REQUIRED WORK
Give the listing again character for character, but drop the images.

DATA EXTRACTS
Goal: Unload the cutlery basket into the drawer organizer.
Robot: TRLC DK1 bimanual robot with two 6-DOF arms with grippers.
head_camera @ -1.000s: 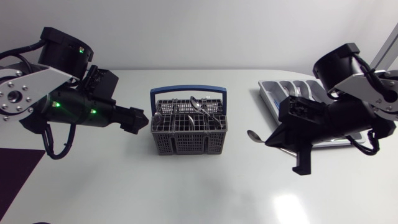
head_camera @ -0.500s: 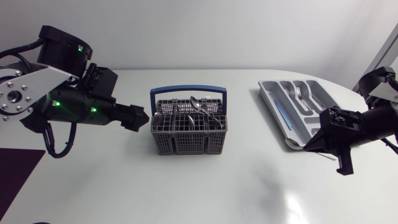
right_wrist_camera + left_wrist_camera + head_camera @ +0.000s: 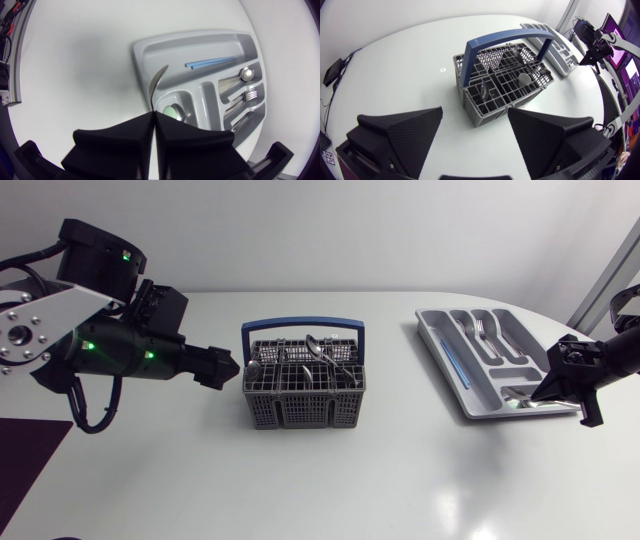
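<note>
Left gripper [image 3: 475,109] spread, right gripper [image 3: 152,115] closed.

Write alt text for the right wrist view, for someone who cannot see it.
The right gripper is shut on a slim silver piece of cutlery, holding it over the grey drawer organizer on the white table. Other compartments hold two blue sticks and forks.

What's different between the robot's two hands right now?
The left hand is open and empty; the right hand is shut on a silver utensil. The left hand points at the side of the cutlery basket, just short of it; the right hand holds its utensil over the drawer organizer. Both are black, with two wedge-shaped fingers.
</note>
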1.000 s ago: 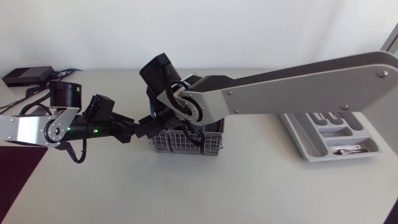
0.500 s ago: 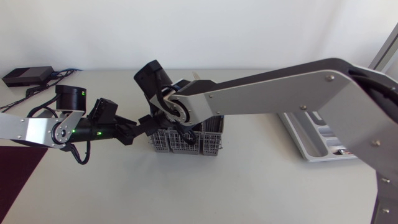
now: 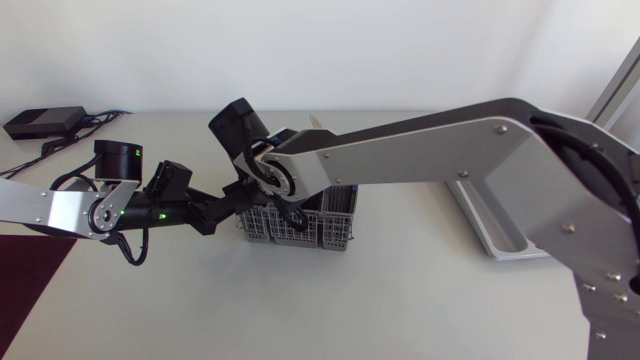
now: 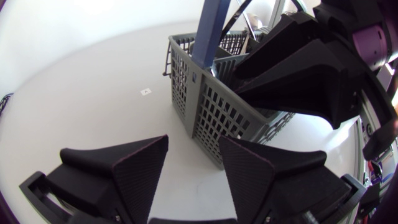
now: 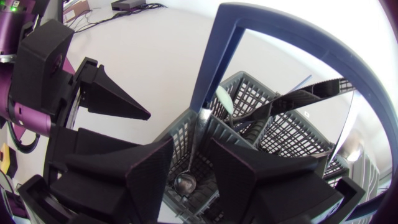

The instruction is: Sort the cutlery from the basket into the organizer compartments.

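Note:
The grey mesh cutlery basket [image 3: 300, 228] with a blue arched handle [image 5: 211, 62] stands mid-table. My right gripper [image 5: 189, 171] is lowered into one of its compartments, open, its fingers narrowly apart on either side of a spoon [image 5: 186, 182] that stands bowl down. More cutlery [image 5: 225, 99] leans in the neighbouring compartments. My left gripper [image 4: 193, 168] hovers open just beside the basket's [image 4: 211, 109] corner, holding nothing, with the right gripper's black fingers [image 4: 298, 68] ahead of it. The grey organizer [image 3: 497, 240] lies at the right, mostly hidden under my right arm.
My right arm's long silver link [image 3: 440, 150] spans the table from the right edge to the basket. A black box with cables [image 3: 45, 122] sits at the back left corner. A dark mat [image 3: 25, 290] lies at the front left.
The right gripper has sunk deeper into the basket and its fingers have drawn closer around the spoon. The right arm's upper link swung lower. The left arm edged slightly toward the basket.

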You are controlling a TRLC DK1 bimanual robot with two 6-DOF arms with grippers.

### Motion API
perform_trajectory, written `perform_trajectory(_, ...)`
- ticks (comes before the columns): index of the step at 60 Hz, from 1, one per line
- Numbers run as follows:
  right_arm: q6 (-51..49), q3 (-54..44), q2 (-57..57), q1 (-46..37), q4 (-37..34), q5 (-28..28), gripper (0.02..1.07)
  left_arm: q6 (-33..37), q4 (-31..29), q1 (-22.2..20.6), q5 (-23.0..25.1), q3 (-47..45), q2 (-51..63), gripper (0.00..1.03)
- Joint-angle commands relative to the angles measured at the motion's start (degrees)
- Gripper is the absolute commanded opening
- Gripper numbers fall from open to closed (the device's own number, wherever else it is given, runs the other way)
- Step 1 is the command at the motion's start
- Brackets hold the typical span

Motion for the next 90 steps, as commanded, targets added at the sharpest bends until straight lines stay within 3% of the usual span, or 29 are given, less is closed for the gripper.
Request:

RESULT OF THE EXERCISE
Goal: Unload the cutlery basket into the drawer organizer.
Robot: TRLC DK1 bimanual robot with two 6-DOF arms with grippers.
head_camera @ -1.000s: 
head_camera @ -0.500s: 
right_wrist_camera + left_wrist_camera + head_camera @ +0.000s: 
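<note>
Left gripper [image 3: 475,109] spread, right gripper [image 3: 152,115] closed.

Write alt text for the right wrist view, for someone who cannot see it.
The right gripper is shut on a slim silver piece of cutlery, holding it over the grey drawer organizer on the white table. Other compartments hold two blue sticks and forks.

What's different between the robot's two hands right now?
The left hand is open and empty; the right hand is shut on a silver utensil. The left hand points at the side of the cutlery basket, just short of it; the right hand holds its utensil over the drawer organizer. Both are black, with two wedge-shaped fingers.
</note>
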1.000 s ago: 
0.500 s ago: 
now: 
now: 
now: 

The instruction is: Sort the cutlery from the basket into the organizer compartments.

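Note:
The grey mesh cutlery basket [image 3: 300, 228] with a blue arched handle [image 5: 211, 62] stands mid-table. My right gripper [image 5: 189, 171] is lowered into one of its compartments, open, its fingers narrowly apart on either side of a spoon [image 5: 186, 182] that stands bowl down. More cutlery [image 5: 225, 99] leans in the neighbouring compartments. My left gripper [image 4: 193, 168] hovers open just beside the basket's [image 4: 211, 109] corner, holding nothing, with the right gripper's black fingers [image 4: 298, 68] ahead of it. The grey organizer [image 3: 497, 240] lies at the right, mostly hidden under my right arm.
My right arm's long silver link [image 3: 440, 150] spans the table from the right edge to the basket. A black box with cables [image 3: 45, 122] sits at the back left corner. A dark mat [image 3: 25, 290] lies at the front left.
The right gripper has sunk deeper into the basket and its fingers have drawn closer around the spoon. The right arm's upper link swung lower. The left arm edged slightly toward the basket.
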
You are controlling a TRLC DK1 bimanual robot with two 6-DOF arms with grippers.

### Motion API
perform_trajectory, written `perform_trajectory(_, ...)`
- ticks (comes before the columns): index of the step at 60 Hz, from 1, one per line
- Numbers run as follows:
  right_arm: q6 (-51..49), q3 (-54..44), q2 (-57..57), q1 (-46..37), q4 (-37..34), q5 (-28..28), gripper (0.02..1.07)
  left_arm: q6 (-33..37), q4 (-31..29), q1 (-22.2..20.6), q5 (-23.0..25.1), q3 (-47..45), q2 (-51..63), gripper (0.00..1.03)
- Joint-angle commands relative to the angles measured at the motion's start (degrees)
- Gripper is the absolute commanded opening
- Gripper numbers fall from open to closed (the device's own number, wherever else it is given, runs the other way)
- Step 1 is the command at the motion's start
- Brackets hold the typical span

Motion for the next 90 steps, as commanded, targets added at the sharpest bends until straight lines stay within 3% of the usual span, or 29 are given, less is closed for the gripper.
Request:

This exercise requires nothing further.